Problem details - Your response to the data below should hold nothing except the lines from the one containing "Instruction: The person" down to the one containing "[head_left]", reproduced exactly and without pictures.

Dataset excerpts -
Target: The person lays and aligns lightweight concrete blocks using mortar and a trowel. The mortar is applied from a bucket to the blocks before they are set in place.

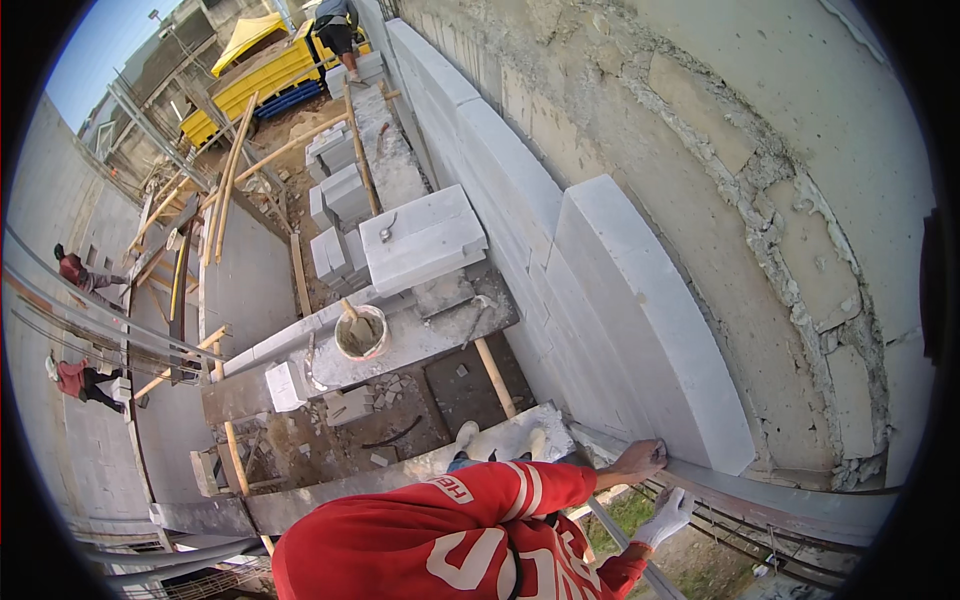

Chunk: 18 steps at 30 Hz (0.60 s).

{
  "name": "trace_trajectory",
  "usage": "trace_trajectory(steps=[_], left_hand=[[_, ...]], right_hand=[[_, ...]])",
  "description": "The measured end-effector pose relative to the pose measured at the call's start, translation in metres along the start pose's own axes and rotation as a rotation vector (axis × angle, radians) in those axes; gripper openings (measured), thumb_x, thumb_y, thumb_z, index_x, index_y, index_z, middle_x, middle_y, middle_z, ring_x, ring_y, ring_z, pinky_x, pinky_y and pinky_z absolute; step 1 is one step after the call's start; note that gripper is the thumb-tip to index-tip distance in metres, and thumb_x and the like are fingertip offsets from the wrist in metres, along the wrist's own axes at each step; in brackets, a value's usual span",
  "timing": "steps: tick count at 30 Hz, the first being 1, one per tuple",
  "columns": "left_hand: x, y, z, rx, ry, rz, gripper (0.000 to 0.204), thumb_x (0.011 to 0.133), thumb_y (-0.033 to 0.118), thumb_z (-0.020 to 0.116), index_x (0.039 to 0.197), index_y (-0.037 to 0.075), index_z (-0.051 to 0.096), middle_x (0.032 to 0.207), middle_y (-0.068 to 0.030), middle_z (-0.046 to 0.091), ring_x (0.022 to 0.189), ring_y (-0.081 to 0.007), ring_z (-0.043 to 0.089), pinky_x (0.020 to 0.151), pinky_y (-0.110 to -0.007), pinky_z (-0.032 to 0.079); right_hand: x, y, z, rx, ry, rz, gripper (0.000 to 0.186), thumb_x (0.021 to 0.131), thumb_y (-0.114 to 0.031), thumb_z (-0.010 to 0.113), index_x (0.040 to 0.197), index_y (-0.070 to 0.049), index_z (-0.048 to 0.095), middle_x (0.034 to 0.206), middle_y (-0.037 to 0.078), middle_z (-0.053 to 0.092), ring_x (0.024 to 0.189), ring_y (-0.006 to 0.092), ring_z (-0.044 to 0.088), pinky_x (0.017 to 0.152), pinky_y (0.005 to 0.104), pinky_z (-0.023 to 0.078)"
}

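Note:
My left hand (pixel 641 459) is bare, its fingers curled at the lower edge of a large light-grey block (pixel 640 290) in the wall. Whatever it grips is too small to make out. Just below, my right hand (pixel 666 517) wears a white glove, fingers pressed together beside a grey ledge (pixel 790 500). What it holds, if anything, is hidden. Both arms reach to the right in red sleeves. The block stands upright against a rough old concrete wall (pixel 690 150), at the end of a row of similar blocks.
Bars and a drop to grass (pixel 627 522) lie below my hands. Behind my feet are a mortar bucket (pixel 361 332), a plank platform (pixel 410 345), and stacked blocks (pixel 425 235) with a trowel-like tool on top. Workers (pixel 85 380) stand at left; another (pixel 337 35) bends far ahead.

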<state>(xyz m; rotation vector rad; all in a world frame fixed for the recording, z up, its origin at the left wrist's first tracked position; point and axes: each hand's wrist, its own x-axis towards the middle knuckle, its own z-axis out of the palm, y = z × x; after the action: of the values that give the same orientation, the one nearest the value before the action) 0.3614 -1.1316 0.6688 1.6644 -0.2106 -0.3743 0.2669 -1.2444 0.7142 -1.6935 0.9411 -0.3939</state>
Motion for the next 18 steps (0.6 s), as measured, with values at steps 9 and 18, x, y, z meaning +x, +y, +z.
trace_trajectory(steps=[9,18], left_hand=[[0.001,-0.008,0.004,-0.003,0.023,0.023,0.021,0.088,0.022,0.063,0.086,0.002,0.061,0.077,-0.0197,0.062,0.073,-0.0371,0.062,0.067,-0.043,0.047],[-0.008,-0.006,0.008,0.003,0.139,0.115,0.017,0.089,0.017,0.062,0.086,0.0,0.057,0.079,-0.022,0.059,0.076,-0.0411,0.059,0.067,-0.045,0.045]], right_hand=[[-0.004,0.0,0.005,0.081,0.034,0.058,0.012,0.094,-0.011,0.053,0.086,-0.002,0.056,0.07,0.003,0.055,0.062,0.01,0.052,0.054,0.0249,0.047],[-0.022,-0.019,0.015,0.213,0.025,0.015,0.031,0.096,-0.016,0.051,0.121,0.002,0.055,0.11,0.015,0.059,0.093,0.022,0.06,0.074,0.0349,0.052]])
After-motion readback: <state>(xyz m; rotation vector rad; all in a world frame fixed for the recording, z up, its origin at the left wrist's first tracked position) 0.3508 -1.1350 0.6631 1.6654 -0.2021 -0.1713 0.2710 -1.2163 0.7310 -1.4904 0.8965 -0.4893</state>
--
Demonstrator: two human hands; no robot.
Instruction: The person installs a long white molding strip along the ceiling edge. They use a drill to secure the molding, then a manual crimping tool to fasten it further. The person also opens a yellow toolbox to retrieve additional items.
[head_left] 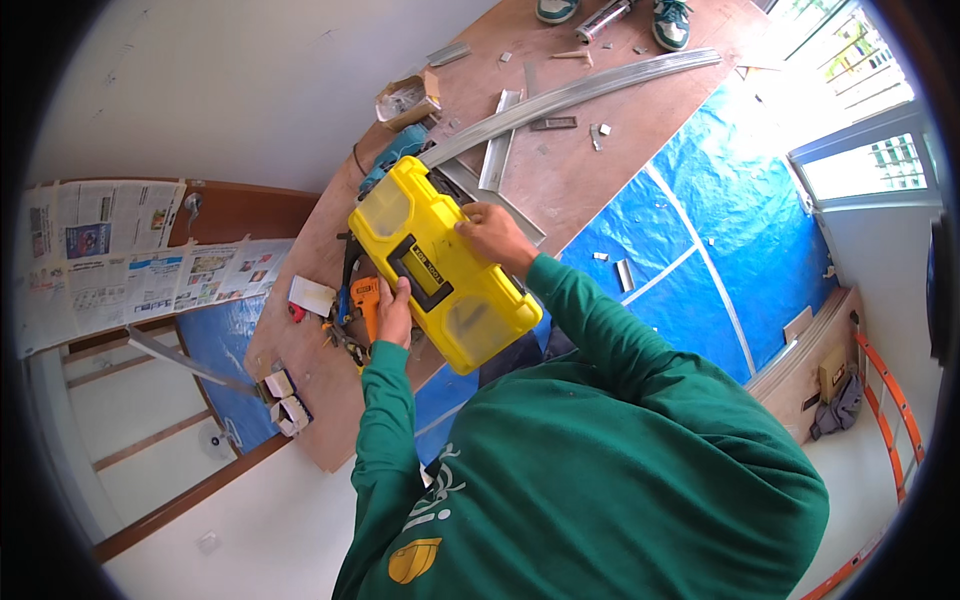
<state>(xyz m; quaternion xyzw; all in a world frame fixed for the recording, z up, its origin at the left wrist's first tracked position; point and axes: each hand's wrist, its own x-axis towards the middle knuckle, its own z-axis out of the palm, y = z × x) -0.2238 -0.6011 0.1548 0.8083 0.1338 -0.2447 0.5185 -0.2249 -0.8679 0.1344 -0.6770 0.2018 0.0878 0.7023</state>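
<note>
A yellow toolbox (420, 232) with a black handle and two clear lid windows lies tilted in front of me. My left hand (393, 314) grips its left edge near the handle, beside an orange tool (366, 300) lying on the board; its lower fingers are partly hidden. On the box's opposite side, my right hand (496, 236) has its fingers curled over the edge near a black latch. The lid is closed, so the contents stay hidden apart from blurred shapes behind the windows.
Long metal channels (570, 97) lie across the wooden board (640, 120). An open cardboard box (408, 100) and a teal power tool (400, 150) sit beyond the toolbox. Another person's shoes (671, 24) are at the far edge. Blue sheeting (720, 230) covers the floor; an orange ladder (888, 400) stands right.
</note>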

Written response -
Instruction: The person installs a long white molding strip along the ceiling edge. They use a drill to secure the molding, then a manual crimping tool to fasten it further. The person also opens a yellow toolbox to retrieve additional items.
[head_left] 

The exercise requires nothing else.